*** Opening of COLLECTED DATA ***
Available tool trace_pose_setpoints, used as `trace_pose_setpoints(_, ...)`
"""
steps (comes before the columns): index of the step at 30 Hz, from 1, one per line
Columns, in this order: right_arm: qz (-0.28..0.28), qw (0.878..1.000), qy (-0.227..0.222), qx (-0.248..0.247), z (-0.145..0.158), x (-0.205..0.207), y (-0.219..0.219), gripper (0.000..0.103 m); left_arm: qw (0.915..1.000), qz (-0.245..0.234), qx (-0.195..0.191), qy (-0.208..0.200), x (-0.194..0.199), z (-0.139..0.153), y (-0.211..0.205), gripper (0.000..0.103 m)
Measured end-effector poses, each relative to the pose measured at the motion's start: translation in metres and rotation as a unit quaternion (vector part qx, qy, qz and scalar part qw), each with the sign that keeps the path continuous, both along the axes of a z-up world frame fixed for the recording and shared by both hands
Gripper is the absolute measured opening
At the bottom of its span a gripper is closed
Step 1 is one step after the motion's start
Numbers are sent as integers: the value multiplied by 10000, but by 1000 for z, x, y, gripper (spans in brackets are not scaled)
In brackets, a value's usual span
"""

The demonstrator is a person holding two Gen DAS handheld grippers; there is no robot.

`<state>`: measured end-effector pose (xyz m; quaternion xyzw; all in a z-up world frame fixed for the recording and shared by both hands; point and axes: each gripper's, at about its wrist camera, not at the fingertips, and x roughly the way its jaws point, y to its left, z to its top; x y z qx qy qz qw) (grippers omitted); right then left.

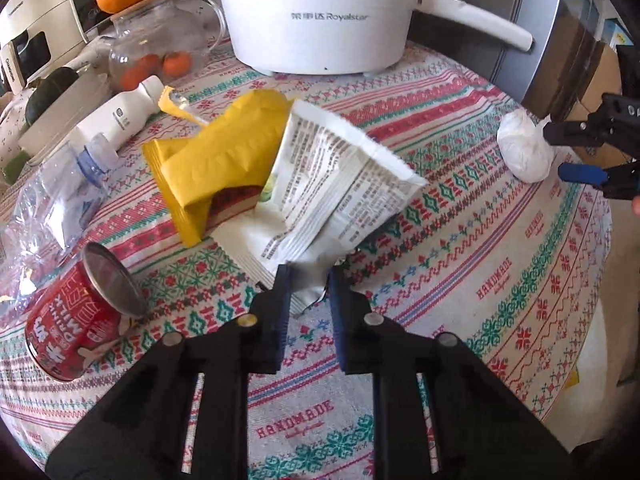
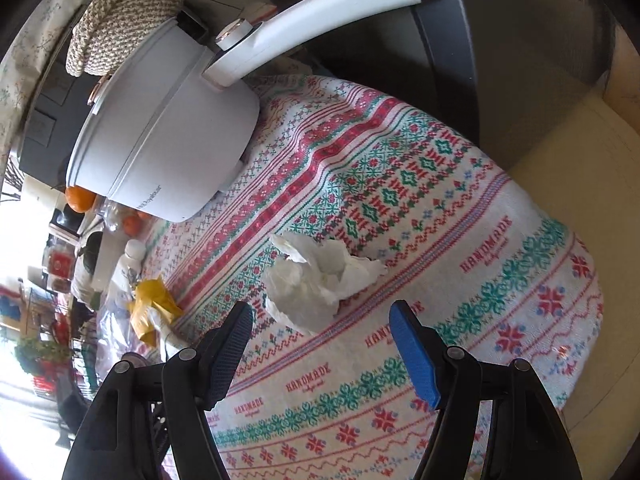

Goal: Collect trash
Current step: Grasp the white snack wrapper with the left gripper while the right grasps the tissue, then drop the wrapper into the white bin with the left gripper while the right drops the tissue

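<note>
1. Left gripper (image 1: 308,280): black fingers nearly closed, pinching the near edge of a white crinkled snack wrapper w/ printed text (image 1: 340,184); wrapper is lifted at that edge, rest leans over the table.
2. Yellow crumpled foil snack bag (image 1: 218,156) lies just left of the white wrapper, touching/overlapping it.
3. Red tin can w/ silver end (image 1: 76,320) on its side, near left of the gripper, apart from the wrappers.
4. Clear crushed plastic bottle w/ blue neck ring (image 1: 60,196) lies beyond the can at the left edge; small white plastic bottle (image 1: 120,116) behind it.
5. Right gripper (image 2: 322,320): jaws wide apart, holding nothing; blue pad on one finger, dark pad on the other. Crumpled white tissue wad (image 2: 316,280) sits on the cloth just ahead of the fingertips, roughly between them, not gripped.
6. In left view the same tissue is at far right of table, w/ the right gripper's tips just beside it.
7. All on a round table w/ red/green/white knit-pattern cloth (image 1: 500,264).
8. White electric pot w/ long handle (image 1: 320,16) stands at the back; glass pitcher (image 1: 160,40) w/ small oranges by it to its left.
</note>
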<state>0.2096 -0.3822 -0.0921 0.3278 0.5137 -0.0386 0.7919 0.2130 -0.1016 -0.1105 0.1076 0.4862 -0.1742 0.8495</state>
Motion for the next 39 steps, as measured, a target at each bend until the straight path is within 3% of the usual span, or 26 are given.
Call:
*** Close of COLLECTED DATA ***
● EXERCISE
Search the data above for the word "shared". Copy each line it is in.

● EXERCISE OUTPUT
Measured end-effector poses, each relative to the pose measured at the motion's start: translation in metres and rotation as a unit quaternion (vector part qx, qy, qz and scalar part qw), each with the sign that keeps the path continuous, both along the axes of a z-up world frame fixed for the recording and shared by both hands
`<state>`: measured end-effector pose (xyz m; quaternion xyzw; all in a z-up world frame fixed for the recording and shared by both hands; point and axes: each gripper's, at about its wrist camera, not at the fingertips, and x roughly the way its jaws point, y to its left, z to its top; x y z qx qy qz qw) (grippers omitted); right then left.

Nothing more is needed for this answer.